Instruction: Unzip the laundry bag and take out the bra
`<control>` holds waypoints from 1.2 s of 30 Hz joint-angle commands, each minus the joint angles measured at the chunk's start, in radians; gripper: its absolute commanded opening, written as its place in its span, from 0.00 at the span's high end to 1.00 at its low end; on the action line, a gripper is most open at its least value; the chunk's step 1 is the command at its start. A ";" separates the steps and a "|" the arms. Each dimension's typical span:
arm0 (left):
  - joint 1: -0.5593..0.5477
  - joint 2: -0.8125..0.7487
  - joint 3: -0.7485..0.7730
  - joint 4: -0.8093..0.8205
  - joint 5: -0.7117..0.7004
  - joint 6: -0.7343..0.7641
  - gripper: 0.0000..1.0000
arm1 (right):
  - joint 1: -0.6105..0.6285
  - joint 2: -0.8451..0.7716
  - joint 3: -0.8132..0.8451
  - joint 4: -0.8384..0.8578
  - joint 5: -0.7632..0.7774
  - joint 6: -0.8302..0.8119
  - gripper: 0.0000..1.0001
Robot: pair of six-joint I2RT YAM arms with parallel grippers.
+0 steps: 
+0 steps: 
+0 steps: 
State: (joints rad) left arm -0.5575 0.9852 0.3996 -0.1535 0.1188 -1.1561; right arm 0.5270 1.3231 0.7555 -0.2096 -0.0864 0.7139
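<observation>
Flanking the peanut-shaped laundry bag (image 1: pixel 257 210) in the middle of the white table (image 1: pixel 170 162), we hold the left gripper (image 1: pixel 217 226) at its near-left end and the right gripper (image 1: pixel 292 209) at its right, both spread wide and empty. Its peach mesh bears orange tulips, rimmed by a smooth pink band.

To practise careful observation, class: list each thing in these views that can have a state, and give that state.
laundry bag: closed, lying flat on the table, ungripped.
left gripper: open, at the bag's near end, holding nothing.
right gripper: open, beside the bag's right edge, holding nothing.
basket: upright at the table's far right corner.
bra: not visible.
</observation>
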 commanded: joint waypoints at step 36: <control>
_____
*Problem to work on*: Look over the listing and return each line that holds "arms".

*Solution to the exercise*:
`<control>` holds waypoints from 1.2 s of 30 Hz joint-angle commands, each minus the joint angles measured at the chunk's start, in radians; gripper: its absolute commanded opening, written as its place in its span, from 0.00 at the span's high end to 1.00 at its low end; on the action line, a gripper is most open at its least value; the chunk's step 1 is the command at its start. A ";" separates the steps and a "|" the arms. Each dimension's typical span:
Robot: pair of six-joint I2RT YAM arms with parallel grippers.

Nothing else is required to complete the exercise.